Repeat the data exactly, please; no pictures belong in the copy.

####################

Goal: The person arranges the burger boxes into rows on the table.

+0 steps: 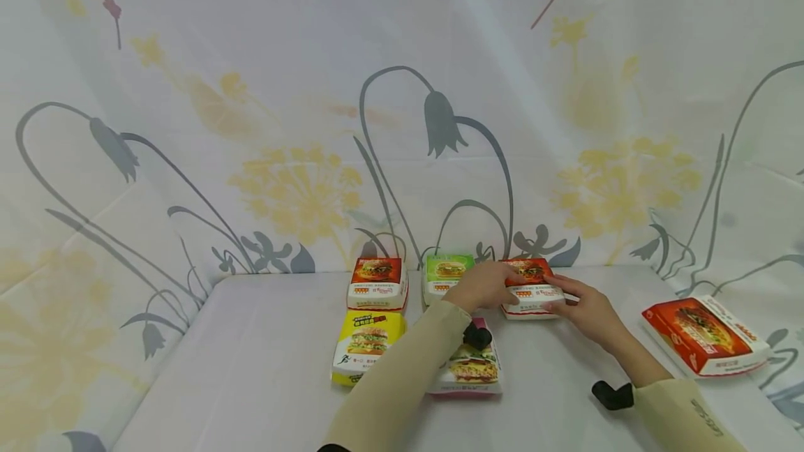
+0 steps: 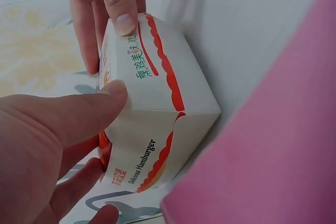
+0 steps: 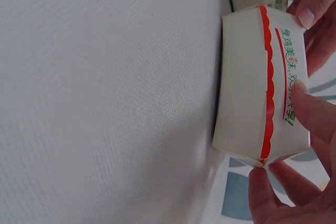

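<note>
A red and white hamburger box (image 1: pixel 532 298) lies at the back of the table, right of centre, between both hands. My left hand (image 1: pixel 485 284) holds its left side; in the left wrist view the thumb presses the upper edge while other fingers reach over the top. On the right side, my right hand (image 1: pixel 589 311) grips the same box, with its thumb on the front face and fingers at the corner in the right wrist view. The box's front (image 3: pixel 283 87) shows green lettering and a red scalloped band. Its underside appears to rest on the table.
Left of the hands stand a green box (image 1: pixel 447 268), another red box (image 1: pixel 377 284) and a yellow box (image 1: pixel 367 347). A pink box (image 1: pixel 474 372) lies partly under the left forearm. One more red box (image 1: pixel 706 337) sits at the right edge. A flowered cloth (image 1: pixel 402 40) hangs behind.
</note>
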Demonstrator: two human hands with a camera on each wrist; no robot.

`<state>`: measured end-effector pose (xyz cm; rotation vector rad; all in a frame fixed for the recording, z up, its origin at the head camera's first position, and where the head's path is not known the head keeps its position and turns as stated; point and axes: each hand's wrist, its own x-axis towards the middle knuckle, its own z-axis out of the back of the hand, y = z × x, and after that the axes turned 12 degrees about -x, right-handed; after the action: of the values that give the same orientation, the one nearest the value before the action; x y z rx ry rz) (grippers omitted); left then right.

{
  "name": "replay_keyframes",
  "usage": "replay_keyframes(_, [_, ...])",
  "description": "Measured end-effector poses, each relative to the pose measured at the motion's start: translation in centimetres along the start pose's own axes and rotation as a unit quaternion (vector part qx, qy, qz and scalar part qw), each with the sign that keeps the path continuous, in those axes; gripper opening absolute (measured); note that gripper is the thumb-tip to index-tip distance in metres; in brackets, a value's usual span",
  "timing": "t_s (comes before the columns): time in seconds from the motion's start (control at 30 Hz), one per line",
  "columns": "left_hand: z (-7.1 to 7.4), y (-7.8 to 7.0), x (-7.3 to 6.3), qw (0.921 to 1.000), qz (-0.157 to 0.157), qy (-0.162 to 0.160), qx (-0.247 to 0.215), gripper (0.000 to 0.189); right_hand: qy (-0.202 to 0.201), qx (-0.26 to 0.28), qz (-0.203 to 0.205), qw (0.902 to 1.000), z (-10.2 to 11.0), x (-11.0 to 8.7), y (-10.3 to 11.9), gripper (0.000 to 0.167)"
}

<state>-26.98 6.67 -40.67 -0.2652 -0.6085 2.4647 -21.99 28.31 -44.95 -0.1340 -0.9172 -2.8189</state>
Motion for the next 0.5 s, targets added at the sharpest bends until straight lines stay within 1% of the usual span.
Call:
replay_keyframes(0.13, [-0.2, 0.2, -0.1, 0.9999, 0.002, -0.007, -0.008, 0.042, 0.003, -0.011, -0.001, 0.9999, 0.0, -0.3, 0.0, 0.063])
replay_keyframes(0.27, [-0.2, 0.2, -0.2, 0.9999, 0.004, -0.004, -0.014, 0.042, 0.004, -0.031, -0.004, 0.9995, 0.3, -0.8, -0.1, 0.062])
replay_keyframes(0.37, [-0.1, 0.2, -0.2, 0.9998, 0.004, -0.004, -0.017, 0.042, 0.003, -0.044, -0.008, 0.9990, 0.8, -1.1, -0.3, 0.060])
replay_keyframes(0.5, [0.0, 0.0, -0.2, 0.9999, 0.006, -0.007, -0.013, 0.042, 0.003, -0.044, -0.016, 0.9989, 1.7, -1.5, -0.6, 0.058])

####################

*PROBLEM SOLUTION*:
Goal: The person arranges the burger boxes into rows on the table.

+0 steps: 
+0 steps: 
+0 steps: 

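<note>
A red and white hamburger box (image 1: pixel 532 298) lies at the back of the table, right of centre, between both hands. My left hand (image 1: pixel 485 284) holds its left side; in the left wrist view the thumb presses the upper edge while other fingers reach over the top. On the right side, my right hand (image 1: pixel 589 311) grips the same box, with its thumb on the front face and fingers at the corner in the right wrist view. The box's front (image 3: pixel 283 87) shows green lettering and a red scalloped band. Its underside appears to rest on the table.
Left of the hands stand a green box (image 1: pixel 447 268), another red box (image 1: pixel 377 284) and a yellow box (image 1: pixel 367 347). A pink box (image 1: pixel 474 372) lies partly under the left forearm. One more red box (image 1: pixel 706 337) sits at the right edge. A flowered cloth (image 1: pixel 402 40) hangs behind.
</note>
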Demonstrator: two human hands with a camera on each wrist; no robot.

`<state>`: measured end-effector pose (xyz cm; rotation vector rad; all in a frame fixed for the recording, z up, its origin at the head camera's first position, and where the head's path is not known the head keeps its position and turns as stated; point and axes: each hand's wrist, its own x-axis towards the middle knuckle, its own z-axis out of the back of the hand, y = z × x, and after that the axes turned 12 degrees about -x, right-handed; after the action: of the values that give the same orientation, the one nearest the value before the action; x y z rx ry rz) (grippers omitted); left then right.

{
  "name": "replay_keyframes",
  "usage": "replay_keyframes(_, [_, ...])",
  "description": "Measured end-effector poses, each relative to the pose measured at the motion's start: translation in centimetres along the start pose's own axes and rotation as a unit quaternion (vector part qx, qy, qz and scalar part qw), each with the sign that keeps the path continuous, in those axes; gripper opening absolute (measured); note that gripper is the thumb-tip to index-tip distance in metres; in brackets, a value's usual span",
  "timing": "t_s (comes before the columns): time in seconds from the motion's start (control at 30 Hz), one per line",
  "columns": "left_hand: z (-7.1 to 7.4), y (-7.8 to 7.0), x (-7.3 to 6.3), qw (0.921 to 1.000), qz (-0.157 to 0.157), qy (-0.162 to 0.160), qx (-0.247 to 0.215), gripper (0.000 to 0.189); right_hand: qy (-0.202 to 0.201), qx (-0.26 to 0.28), qz (-0.203 to 0.205), qw (0.902 to 1.000), z (-10.2 to 11.0), x (-11.0 to 8.7), y (-10.3 to 11.9), gripper (0.000 to 0.167)"
}

<state>-26.98 6.67 -40.67 -0.2652 -0.6085 2.4647 -21.99 28.31 -44.95 -0.1340 -0.9172 -2.8189</state>
Motion for the next 0.5 s, targets added at the sharpest bends until straight lines stay within 1% of the usual span.
Call:
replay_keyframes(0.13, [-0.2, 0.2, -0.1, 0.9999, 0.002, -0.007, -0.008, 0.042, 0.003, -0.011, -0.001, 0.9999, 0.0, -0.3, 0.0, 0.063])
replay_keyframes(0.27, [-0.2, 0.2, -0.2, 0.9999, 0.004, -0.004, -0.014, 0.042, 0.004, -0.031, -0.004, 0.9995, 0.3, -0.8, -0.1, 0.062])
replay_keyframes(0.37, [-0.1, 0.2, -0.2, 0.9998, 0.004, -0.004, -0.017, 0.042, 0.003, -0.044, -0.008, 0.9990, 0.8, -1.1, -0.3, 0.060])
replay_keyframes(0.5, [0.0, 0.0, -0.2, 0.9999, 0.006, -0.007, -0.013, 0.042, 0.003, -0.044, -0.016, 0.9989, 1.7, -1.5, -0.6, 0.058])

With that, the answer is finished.